» **ASSIGNMENT**
Your response should consist of every entry, unchanged.

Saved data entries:
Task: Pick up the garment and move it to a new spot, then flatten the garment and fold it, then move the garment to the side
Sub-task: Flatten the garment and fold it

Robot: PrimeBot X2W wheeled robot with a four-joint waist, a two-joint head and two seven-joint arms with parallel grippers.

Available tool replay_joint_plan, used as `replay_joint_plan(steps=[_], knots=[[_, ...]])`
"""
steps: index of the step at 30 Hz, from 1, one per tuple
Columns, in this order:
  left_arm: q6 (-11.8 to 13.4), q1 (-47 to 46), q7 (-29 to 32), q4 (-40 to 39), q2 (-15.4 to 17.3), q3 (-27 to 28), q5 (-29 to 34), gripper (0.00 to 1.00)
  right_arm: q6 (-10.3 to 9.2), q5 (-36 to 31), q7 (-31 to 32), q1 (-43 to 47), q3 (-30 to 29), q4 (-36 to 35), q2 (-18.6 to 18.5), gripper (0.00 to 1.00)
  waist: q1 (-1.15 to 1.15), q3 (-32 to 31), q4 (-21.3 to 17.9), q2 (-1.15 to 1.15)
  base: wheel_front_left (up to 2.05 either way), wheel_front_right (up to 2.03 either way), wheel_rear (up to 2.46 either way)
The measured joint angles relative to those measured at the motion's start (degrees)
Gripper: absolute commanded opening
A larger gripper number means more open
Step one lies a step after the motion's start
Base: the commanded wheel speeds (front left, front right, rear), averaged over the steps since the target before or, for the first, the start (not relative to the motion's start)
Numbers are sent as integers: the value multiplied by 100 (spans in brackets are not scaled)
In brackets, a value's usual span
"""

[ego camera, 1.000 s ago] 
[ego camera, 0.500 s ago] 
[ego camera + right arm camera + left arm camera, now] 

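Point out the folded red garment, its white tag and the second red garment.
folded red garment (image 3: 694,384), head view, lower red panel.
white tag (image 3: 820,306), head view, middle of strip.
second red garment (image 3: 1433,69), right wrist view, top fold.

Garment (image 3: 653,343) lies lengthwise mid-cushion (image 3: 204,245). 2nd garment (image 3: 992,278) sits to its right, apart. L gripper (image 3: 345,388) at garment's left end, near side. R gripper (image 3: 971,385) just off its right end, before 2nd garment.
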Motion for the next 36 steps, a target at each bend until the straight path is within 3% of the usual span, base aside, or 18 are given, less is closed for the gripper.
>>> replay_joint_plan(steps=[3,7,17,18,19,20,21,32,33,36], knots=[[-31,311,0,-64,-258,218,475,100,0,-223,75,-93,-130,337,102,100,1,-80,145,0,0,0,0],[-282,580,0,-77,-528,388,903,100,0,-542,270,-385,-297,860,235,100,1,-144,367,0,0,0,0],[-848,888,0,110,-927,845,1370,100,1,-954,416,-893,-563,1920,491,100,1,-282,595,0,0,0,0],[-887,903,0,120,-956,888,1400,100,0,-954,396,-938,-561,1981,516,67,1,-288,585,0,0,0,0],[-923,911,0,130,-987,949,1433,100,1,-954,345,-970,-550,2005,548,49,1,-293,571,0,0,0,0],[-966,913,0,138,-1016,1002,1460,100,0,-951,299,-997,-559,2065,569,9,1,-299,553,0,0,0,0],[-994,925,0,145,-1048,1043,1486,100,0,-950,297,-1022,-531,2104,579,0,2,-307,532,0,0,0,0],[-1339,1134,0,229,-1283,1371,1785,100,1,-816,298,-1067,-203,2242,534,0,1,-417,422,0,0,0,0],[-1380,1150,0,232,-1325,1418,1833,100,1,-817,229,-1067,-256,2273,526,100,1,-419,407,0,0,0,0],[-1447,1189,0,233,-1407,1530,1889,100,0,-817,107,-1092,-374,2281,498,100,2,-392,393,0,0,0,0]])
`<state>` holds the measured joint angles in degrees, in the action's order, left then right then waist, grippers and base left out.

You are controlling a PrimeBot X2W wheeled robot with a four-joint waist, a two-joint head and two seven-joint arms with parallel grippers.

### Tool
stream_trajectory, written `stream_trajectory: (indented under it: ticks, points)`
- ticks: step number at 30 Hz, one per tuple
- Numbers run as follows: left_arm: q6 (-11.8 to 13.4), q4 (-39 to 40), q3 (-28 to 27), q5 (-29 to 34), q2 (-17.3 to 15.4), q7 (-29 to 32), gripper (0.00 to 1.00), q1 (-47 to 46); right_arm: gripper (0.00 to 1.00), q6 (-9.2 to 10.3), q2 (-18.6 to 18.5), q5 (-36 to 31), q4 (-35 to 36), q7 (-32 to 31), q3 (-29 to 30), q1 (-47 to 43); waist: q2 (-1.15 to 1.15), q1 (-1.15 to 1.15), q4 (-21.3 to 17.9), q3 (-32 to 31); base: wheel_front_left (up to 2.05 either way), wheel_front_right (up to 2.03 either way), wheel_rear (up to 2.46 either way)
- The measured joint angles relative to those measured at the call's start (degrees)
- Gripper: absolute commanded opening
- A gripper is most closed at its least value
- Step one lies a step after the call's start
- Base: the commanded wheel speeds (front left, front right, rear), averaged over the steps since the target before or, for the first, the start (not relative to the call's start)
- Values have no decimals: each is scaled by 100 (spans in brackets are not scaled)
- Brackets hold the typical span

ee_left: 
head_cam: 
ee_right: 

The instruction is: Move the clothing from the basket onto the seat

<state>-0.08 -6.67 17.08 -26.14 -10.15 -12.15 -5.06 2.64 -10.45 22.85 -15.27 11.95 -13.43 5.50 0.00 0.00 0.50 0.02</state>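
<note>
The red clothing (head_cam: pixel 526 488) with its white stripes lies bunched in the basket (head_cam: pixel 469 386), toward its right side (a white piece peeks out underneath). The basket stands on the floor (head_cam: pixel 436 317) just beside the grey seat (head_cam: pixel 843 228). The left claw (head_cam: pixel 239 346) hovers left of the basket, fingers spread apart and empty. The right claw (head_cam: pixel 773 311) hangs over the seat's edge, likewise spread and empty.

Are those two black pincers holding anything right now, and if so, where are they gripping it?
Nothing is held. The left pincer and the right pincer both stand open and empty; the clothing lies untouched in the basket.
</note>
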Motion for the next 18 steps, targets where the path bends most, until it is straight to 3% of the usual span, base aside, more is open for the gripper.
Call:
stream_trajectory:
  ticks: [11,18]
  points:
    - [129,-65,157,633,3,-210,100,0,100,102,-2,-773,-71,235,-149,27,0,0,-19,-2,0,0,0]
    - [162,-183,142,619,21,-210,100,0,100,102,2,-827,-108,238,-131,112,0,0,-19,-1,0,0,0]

» **RESULT OF THIS TASK**
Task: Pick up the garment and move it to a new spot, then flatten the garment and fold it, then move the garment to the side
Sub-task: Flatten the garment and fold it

Robot: PrimeBot X2W wheeled robot with a four-joint waist, a two-joint head and two seven-joint arms with parallel grippers.

Available tool replay_joint_plan, used as `replay_joint_plan(steps=[_], knots=[[_, ...]])`
"""
steps: index of the step at 30 Hz, from 1, one per tuple
Columns, in this order:
  left_arm: q6 (-11.8 to 13.4), q1 (-47 to 46), q7 (-29 to 32), q4 (-40 to 39), q2 (-15.4 to 17.3), q3 (-27 to 28), q5 (-29 to 34), gripper (0.00 to 1.00)
  right_arm: q6 (-10.3 to 9.2), q5 (-36 to 31), q7 (-31 to 32), q1 (-43 to 47), q3 (-30 to 29), q4 (-36 to 35), q2 (-18.6 to 18.5), gripper (0.00 to 1.00)
  waist: q1 (-1.15 to 1.15), q3 (-32 to 31), q4 (-21.3 to 17.9), q2 (-1.15 to 1.15)
  base: wheel_front_left (up to 2.05 either way), wheel_front_right (up to 2.03 either way), wheel_rear (up to 2.46 either way)
The measured joint angles relative to those measured at the motion's start (degrees)
Gripper: absolute commanded opening
A larger gripper number means more open
Step one lies a step after the motion's start
Base: the commanded wheel speeds (front left, front right, rear), averaged over the steps since the target before or, for the first, the start (not relative to the motion's start)
Numbers are sent as integers: the value multiplied by 100 (spans in brackets are not scaled)
In brackets, a value's usual span
"""

[ego camera, 1.000 s ago] 
[ego camera, 0.500 s ago] 
[ego camera + right arm camera + left arm camera, now] 

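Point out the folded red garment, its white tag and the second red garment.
folded red garment (image 3: 694,384), head view, lower red panel.
white tag (image 3: 820,306), head view, middle of strip.
second red garment (image 3: 1433,69), right wrist view, top fold.

Garment (image 3: 653,343) lies lengthwise mid-cushion (image 3: 204,245). 2nd garment (image 3: 992,278) sits to its right, apart. L gripper (image 3: 345,388) at garment's left end, near side. R gripper (image 3: 971,385) just off its right end, before 2nd garment.
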Motion for the next 36 steps, a target at each bend until the straight path is within 3% of the usual span, base aside, or 18 are given, less is closed for the gripper.
>>> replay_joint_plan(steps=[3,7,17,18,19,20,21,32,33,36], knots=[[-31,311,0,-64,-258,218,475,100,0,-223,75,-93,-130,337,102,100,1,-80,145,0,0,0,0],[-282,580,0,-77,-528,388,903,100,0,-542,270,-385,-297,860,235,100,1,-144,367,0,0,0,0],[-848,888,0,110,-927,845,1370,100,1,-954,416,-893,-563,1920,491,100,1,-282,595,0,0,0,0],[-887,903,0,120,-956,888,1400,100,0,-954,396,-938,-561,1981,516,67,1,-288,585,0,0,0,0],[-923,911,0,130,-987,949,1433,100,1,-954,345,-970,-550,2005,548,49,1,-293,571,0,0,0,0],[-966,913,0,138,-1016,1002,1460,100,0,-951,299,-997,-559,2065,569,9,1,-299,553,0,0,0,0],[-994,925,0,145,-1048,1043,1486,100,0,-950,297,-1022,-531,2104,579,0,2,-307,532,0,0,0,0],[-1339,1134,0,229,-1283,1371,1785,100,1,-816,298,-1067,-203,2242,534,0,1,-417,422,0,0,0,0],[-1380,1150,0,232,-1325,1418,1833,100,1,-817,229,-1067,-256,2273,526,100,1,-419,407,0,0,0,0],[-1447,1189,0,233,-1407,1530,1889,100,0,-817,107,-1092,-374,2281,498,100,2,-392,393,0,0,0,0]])
`<state>` holds the measured joint angles in degrees, in the action's order, left then right then waist, grippers and base left out.

You are controlling a PrimeBot X2W wheeled robot with a four-joint waist, a two-joint head and two seven-joint arms with parallel grippers.

### Tool
stream_trajectory, written `stream_trajectory: (indented under it: ticks, points)`
- ticks: step number at 30 Hz, one per tuple
- Numbers run as follows: left_arm: q6 (-11.8 to 13.4), q4 (-39 to 40), q3 (-28 to 27), q5 (-29 to 34), q2 (-17.3 to 15.4), q7 (-29 to 32), gripper (0.00 to 1.00), q1 (-47 to 46); right_arm: gripper (0.00 to 1.00), q6 (-9.2 to 10.3), q2 (-18.6 to 18.5), q5 (-36 to 31), q4 (-35 to 36), q7 (-32 to 31), q3 (-29 to 30), q1 (-47 to 43); waist: q2 (-1.15 to 1.15), q1 (-1.15 to 1.15), q4 (-21.3 to 17.9), q3 (-32 to 31); base: wheel_front_left (up to 2.05 either way), wheel_front_right (up to 2.03 either way), wheel_rear (up to 2.46 either way)
- The measured joint angles relative to those measured at the call's start (degrees)
- Gripper: absolute commanded opening
- A gripper is most closed at its least value
- Step one lies a step after the call's start
- Base: the commanded wheel speeds (front left, front right, rear), averaged over the steps since the target before or, for the first, the start (not relative to the call's start)
- Values have no decimals: each is scaled by 100 (spans in brackets are not scaled)
- Brackets hold the typical span

ee_left: 
head_cam: 
ee_right: 

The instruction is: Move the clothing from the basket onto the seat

<state>-0.08 -6.67 17.08 -26.14 -10.15 -12.15 -5.06 2.64 -10.45 22.85 -15.27 11.95 -13.43 5.50 0.00 0.00 0.50 0.02</state>
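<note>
The red clothing (head_cam: pixel 526 488) with its white stripes lies bunched in the basket (head_cam: pixel 469 386), toward its right side (a white piece peeks out underneath). The basket stands on the floor (head_cam: pixel 436 317) just beside the grey seat (head_cam: pixel 843 228). The left claw (head_cam: pixel 239 346) hovers left of the basket, fingers spread apart and empty. The right claw (head_cam: pixel 773 311) hangs over the seat's edge, likewise spread and empty.

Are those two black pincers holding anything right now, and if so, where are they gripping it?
Nothing is held. The left pincer and the right pincer both stand open and empty; the clothing lies untouched in the basket.
</note>
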Motion for the next 18 steps, targets where the path bends most, until it is straight to 3% of the usual span, base aside, more is open for the gripper.
Call:
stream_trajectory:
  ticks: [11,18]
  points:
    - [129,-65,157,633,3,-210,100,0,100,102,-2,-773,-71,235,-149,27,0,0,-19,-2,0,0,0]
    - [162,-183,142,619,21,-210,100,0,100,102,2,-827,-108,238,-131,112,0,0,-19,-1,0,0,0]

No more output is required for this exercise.